* [What needs to be done]: Start at the first line below and write out everything verbatim except the pictures.

* [Data block]:

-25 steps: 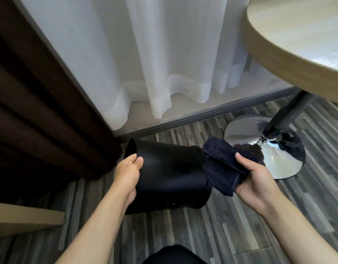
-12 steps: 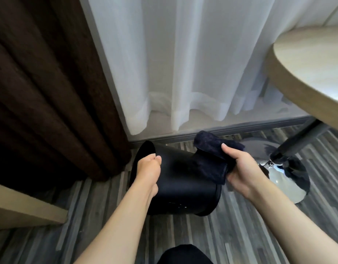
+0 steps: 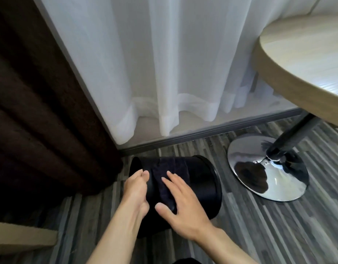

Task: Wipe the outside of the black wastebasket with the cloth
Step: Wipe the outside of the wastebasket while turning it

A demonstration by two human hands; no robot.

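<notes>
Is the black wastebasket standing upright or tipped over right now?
Tipped over. The black wastebasket lies on its side on the floor, open mouth facing left toward the brown curtain, round base facing right.

1. The floor [image 3: 240,235] carries everything here: grey wood-look planks in mixed light and dark strips, running on a diagonal from about 7 o'clock toward 1 o'clock.
2. The black wastebasket [image 3: 202,183] lies on its side on the planks just below centre, its open mouth facing 9 o'clock and its base toward 3 o'clock.
3. The chrome table base [image 3: 278,180], a round mirrored disc, sits flat on the floor at about 4 o'clock, near the wastebasket but apart from it.
4. The brown curtain [image 3: 40,130] reaches the floor at 9 o'clock, just beside the wastebasket's mouth.
5. A dark threshold strip [image 3: 212,132] bounds the planks toward 12 o'clock.
</notes>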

* [Solved exercise]:
-25 steps: 
-12 steps: 
+0 steps: 

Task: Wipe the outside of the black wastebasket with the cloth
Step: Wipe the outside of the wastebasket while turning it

A demonstration by two human hands; no robot.

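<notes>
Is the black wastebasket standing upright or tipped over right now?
Tipped over. The black wastebasket lies on its side on the floor, open mouth facing left toward the brown curtain, round base facing right.

1. The floor [image 3: 240,235] carries everything here: grey wood-look planks in mixed light and dark strips, running on a diagonal from about 7 o'clock toward 1 o'clock.
2. The black wastebasket [image 3: 202,183] lies on its side on the planks just below centre, its open mouth facing 9 o'clock and its base toward 3 o'clock.
3. The chrome table base [image 3: 278,180], a round mirrored disc, sits flat on the floor at about 4 o'clock, near the wastebasket but apart from it.
4. The brown curtain [image 3: 40,130] reaches the floor at 9 o'clock, just beside the wastebasket's mouth.
5. A dark threshold strip [image 3: 212,132] bounds the planks toward 12 o'clock.
</notes>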

No further answer is expected.